Hay algo de inverosímil en Judas Priest, asociado al prejuicio que homologa el vitalismo extremo con la juventud. De su líder Rob Halford (72 años, convalesciente de un cáncer de próstata) para abajo, todo en la banda británica parece destinado a desmentir ese preconcepto. Estos "viejos", que alguna vez definieron el concepto "heavy metal" y lo transformaron en arquetipo, hoy se permiten homenajear lo mejor de sí mismos, aquello que los retrotrae a las décadas del 80 y principios de los 90, cuando eran una aplanadora. En Judas, lo inverosímil termina siendo absolutamente auténtico. 

Nada más creíble, finalmente, que Invincible shield, el disco que retroalimenta la clásica energía metalera sin más argumentos que hacer muy bien lo mismo de (casi) siempre. Esto es: riffs asesinos, guitarras dobladas que compiten en diversos planos armónicos, la voz del "metal god" llegando a lugares imposibles, con esos agudos que ponen a prueba el aguante de los oídos más curtidos. 

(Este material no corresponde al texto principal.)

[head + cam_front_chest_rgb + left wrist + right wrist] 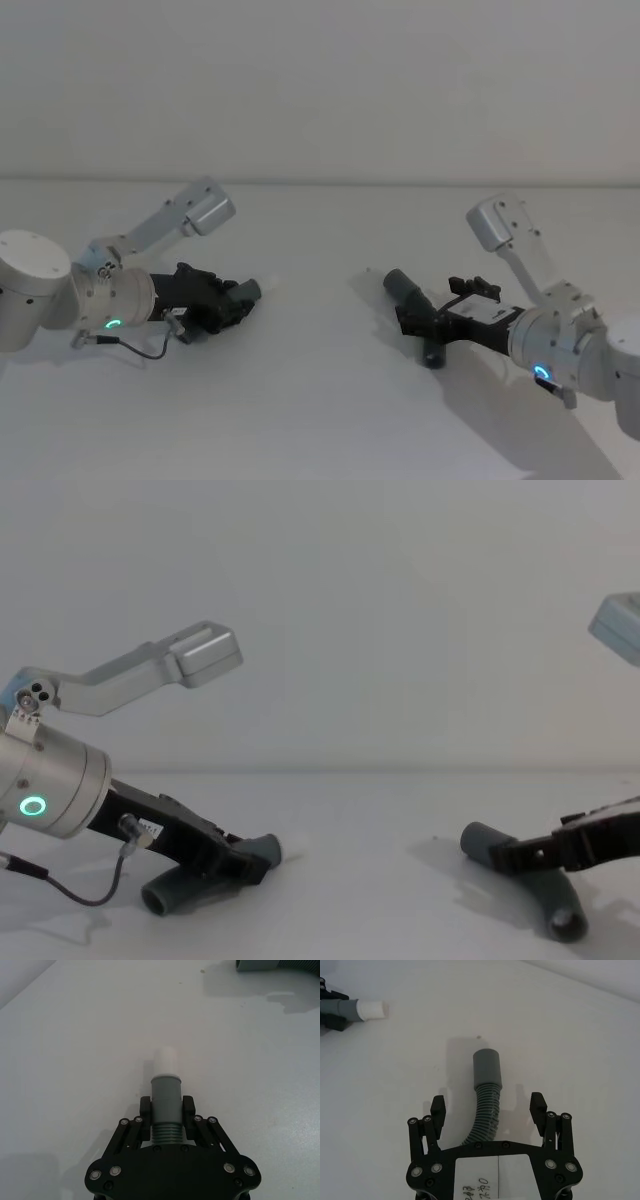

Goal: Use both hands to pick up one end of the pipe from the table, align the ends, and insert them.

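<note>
Two dark grey ribbed pipe pieces lie on the white table point(320, 400). My left gripper point(166, 1105) is shut on the left pipe piece point(170, 892) where its ribs meet the smooth grey cuff point(165, 1091); the narrow white tip point(165, 1062) sticks out forward, low over the table. In the head view this left gripper point(225, 300) sits at the left. My right gripper point(488, 1105) is open, its fingers point(538, 1107) standing either side of the right pipe piece point(485, 1117) without touching it. That piece's plain grey cuff point(486, 1067) points toward the left piece.
Bare table lies between the two cuffs point(400, 283), about a hand's width apart. A black cable point(140, 350) loops down from the left wrist near the table. A white wall point(320, 90) rises behind the table's far edge.
</note>
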### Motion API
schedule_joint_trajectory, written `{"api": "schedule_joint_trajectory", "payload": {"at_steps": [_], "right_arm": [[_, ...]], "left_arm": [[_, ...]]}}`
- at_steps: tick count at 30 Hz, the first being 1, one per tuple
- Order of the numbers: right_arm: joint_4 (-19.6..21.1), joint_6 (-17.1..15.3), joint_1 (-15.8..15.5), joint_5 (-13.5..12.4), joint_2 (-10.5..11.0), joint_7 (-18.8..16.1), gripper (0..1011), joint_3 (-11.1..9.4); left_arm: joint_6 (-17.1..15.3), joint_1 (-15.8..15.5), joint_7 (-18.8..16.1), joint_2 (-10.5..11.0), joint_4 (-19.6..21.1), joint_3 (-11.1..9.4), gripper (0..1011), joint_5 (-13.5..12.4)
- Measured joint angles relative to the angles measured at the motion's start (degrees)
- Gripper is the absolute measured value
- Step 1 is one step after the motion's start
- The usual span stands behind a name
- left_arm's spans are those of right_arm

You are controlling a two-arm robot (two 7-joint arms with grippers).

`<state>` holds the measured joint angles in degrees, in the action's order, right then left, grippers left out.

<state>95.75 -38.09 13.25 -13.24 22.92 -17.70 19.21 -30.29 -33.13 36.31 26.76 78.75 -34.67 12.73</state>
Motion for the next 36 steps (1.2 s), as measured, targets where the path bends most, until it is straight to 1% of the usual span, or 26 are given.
{"api": "schedule_joint_trajectory", "payload": {"at_steps": [13, 33, 36], "right_arm": [[-0.8, -1.9, -0.1, 0.4, -1.1, 0.1, 1001, -0.3], [-1.4, -3.5, 0.0, 1.3, -2.1, 0.5, 1001, -0.6], [-1.5, -3.6, 0.0, 1.4, -2.2, 0.5, 964, -0.6]], "left_arm": [[0.0, 0.0, 0.0, 0.0, 0.0, 0.0, 364, 0.0], [0.0, 0.0, 0.0, 0.0, 0.0, 0.0, 364, 0.0], [0.0, 0.0, 0.0, 0.0, 0.0, 0.0, 364, 0.0]]}}
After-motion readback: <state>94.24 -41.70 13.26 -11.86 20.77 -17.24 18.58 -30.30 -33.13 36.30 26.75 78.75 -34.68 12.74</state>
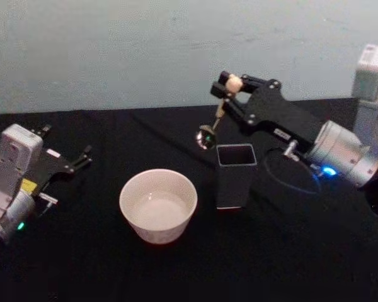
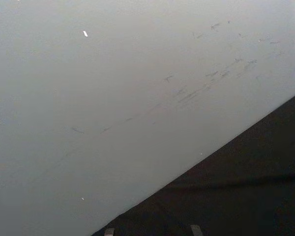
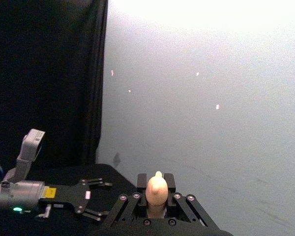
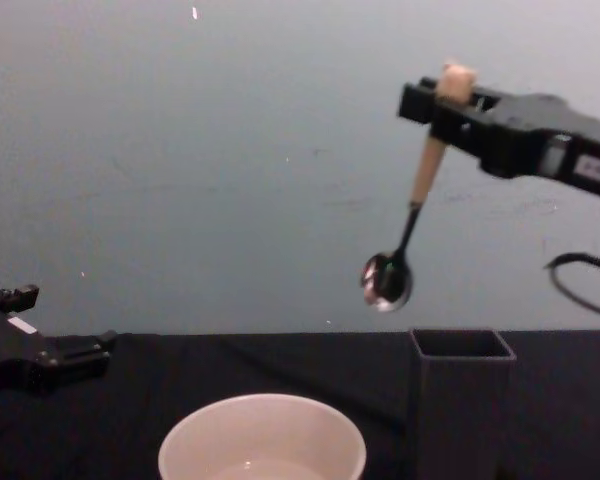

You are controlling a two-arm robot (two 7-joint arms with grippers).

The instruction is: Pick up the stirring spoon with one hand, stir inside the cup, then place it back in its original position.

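One black right gripper [image 1: 230,85] pinched one cream-handled metal spoon [image 1: 218,116], bowl down, in air near one tall dark grey square holder [image 1: 235,179]. One wide white round cup [image 1: 159,231] beside holder. One left gripper [image 1: 82,158] far left, fingers apart.

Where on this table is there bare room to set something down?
Bare black cloth lies in front of the holder toward the right, and also between the parked left gripper and the cup. It is crowded in the middle: cup and holder stand close together, and the right gripper holds the stirring spoon in the air above them.
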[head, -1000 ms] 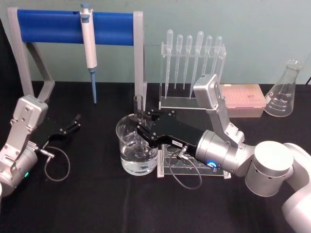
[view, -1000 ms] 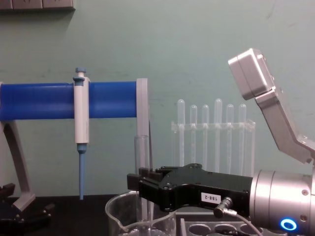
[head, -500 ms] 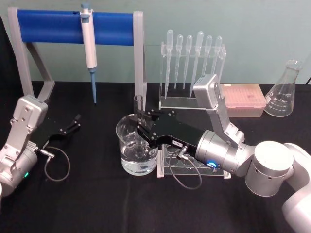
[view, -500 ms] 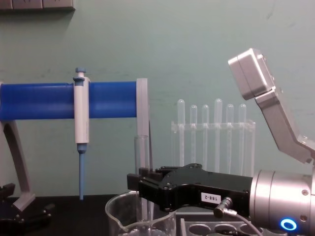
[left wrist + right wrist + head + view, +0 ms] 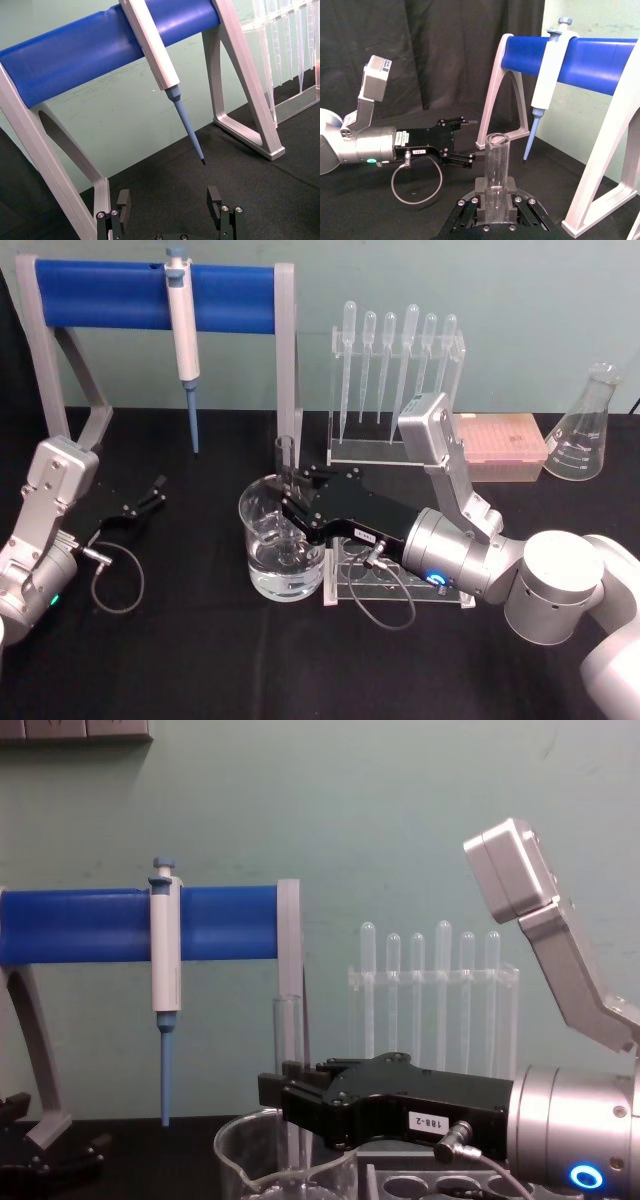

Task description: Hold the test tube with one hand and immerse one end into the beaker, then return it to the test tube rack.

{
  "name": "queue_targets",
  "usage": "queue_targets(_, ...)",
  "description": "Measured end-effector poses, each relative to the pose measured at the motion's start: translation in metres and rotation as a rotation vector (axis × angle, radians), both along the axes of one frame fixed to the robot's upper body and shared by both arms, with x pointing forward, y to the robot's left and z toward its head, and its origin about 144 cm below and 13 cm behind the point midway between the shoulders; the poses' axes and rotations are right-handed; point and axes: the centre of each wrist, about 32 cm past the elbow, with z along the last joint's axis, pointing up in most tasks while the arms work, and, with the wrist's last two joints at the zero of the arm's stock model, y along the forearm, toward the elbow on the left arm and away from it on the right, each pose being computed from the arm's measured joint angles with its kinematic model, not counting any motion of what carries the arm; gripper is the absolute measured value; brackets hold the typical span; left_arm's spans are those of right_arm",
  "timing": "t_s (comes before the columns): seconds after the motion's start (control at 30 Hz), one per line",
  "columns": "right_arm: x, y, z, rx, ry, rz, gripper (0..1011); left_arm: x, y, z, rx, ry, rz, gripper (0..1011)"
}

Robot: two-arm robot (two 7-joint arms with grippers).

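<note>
Right claw (image 5: 291, 492) clamped on clear glass test tube (image 5: 284, 465), held upright inside wide beaker (image 5: 283, 540). From right wrist: open rimmed tube mouth (image 5: 497, 139) above black fingers. Left claw (image 5: 155, 490) spread, empty, well apart, over black bench (image 5: 200, 640).

R gripper (image 5: 290, 502): black flat 2-jaw body w/ small screws, white "188-2" label, on a silver cylindrical wrist w/ a glowing blue ring light. Thin grey cable loops from a metal plug at the wrist. Grey boxy camera module sits on an angled silver bracket above it. Forearm joints are big, rounded, silver-white. L gripper (image 5: 150, 492): same black jaws, silver wrist, green light, grey cable loop, grey camera box.
</note>
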Motion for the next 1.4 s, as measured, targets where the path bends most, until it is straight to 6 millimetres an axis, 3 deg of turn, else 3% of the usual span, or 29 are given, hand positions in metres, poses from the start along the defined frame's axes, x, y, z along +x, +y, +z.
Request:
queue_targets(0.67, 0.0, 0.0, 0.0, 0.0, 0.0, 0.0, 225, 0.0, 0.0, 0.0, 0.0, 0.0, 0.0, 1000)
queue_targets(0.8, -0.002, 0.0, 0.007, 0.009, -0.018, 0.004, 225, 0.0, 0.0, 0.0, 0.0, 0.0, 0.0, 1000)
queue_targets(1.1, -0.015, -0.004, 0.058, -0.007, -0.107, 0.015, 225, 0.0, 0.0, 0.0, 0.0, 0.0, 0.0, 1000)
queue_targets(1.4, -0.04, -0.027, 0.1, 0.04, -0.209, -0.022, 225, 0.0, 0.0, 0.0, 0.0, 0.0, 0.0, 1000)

El "casi" intercalado entre paréntesis unas líneas más arriba alude a los pocos y fallidos intentos de Judas por reinventarse a lo largo de la historia, desde aquel disco Turbo (que en su aggiornamiento sonoro enfureció a los headbangers más recalcetrantes) de ¡1986! hasta el más reciente esfuerzo conceptual en Nostradamus. Es evidente que el productor de Invincible shield, el muy idóneo Andy Sneap, reunió a los músicos de la banda en una pieza y les dijo, con todo respeto: "déjense de joder y hagan lo que tienen que hacer". 

Entonces ya desde el comienzo, misiles como "Panic Attack" y "The Serpent And The King” remiten a glorias pasadas como "Painkiller" y "Freewheel burning", entre otras. Ya no está el guitarrista KK Downing, pero Richie Faulkner ofrece la suficiente pericia para imponer su impronta sin averiar la memoria emotiva.    

Judas es el summum de la ortodoxia heavy. Vaya paradoja que también haya construido ese edificio inquebrantable sobre la base de una imagen heteronormativa un tanto equívoca: el cuero negro y las tachas que patentaron como fetiche de masculinidad metalera nacieron en un sex shop gay del Soho de Londres. Halford fue, de hecho, uno de los primeros heavies en salir del closet. Los fans, antiguamente poco afectos a la diversidad sexual, aceptaron con resignación cristiana el sinceramiento de su héroe. La ortodoxia deconstruida.        

Está claro que hoy, varios siglos después (vale recordar que el primer disco de Judas, Rocka Rolla, que no era tan heavy, está cumpliendo 50 años), tanto la banda como sus fans ya están de vuelta de todo. Sin embargo, una y otros se aferran a un antiguo esquema de complicidad musical y estética. Una reafirmación cultural en tiempos de confusiones ideológicas.   

Este "escudo invencible" intenta ser una especie de pararrayos momentáneo contra todos los males de este mundo. O contra un par de ellos. Alguna letra con tintes apocalípticos y de denuncia política ("El clamor y el ruido de llaves encolerizadas / Puede poner de rodillas a una nación / En las alas de un ícono letal, ave de rapiña / Es una señal de los tiempos en que reina el caos / Cuando las masas toleran a los tontos pomposos", canta Halford en "Panic Attack"), la decisión de rendirles tributo a próceres fallecidos del género como Dio y Lemmy (en la neoclásica "Giants In The Sky”), la aproximación implícita a Black Sabbath en la hermosa "Escape From Reality", completan el proceso de regresión terapéutica.    

Hay otro puñado de canciones que no desmienten estas pocas cosas que se pueden seguir diciendo de Judas Priest. La banda emblemática de la tribu urbana más resiliente sigue respetando los escombros que provocó. Después de todo, le debe su nombre a una vieja canción de Bob Dylan, "The Ballad of Frankie Lee and Judas Priest". Esa que allá por 1967 advertía: "uno nunca debe estar donde no pertenece".